→ Instructions to follow
Retype the listing below exactly, pictures removed.

→ Provided material
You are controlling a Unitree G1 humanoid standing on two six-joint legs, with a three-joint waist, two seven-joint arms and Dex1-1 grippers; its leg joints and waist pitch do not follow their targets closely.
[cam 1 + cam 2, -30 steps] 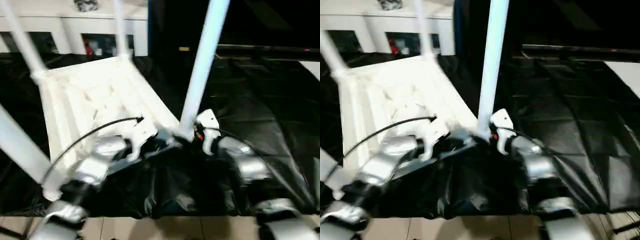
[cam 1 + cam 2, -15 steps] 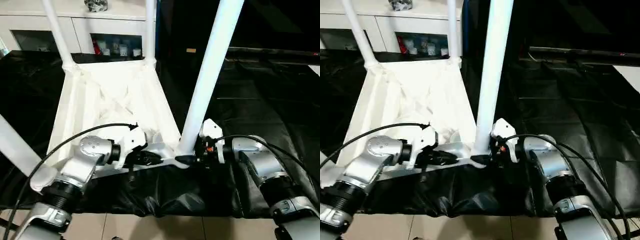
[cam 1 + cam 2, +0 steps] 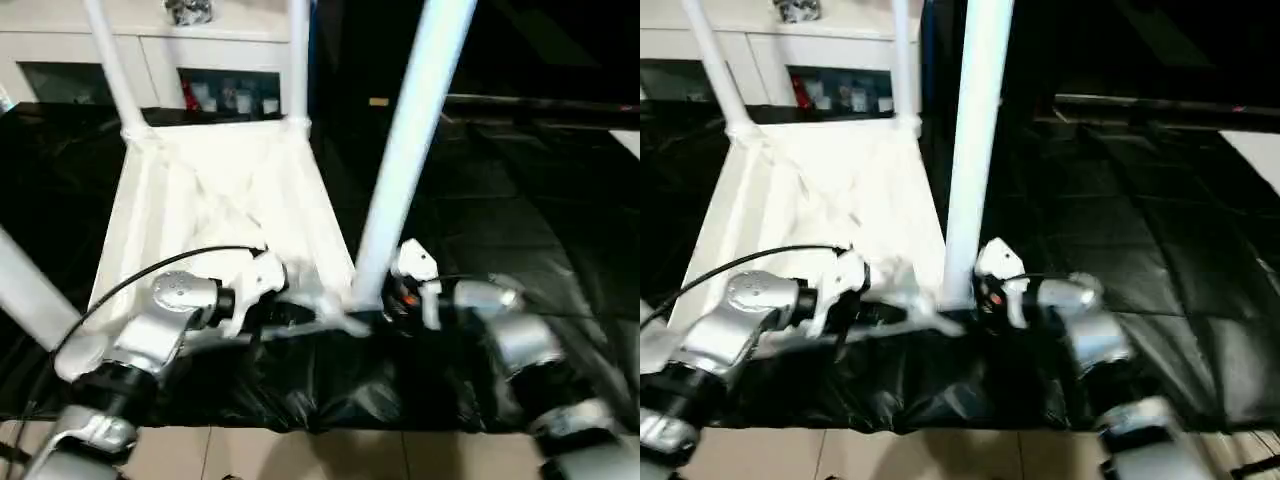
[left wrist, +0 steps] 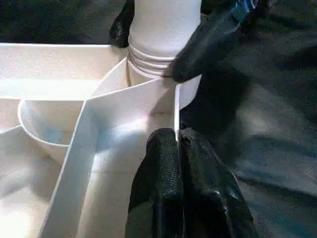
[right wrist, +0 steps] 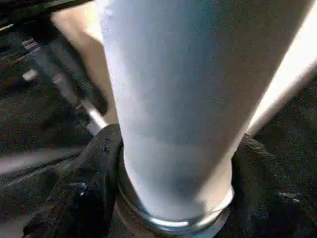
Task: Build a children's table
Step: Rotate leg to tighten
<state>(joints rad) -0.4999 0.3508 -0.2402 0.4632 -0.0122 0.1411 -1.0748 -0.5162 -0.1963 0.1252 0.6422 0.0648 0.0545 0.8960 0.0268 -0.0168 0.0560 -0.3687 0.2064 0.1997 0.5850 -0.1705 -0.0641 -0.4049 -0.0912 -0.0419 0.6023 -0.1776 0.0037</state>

→ Finished task
You are controlling a Unitree G1 humanoid standing on two six-joint legs, with a three-joint waist, two seven-joint arms and Dex1-1 grippers; its leg joints and waist pitch do not follow their targets closely.
[cam 1 + cam 2, -30 steps] 
[cam 1 + cam 2, -15 steps] 
[cam 1 + cam 2, +0 steps] 
[left wrist, +0 steps] 
[right wrist, +0 steps] 
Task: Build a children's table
Step: Rotate leg to tighten
<state>(joints rad) -0.4999 0.3508 -0.2402 0.4632 -0.0122 0.1411 -1.0748 -0.5162 -0.1963 0.1252 0.6422 0.0648 0.0545 0.8960 0.0268 -0.0168 0.0560 -0.3687 0.2064 0.1997 0.5850 -0.1705 -0.0641 -0.4049 -0.0912 -0.0419 0.6023 -0.1776 0.0037</state>

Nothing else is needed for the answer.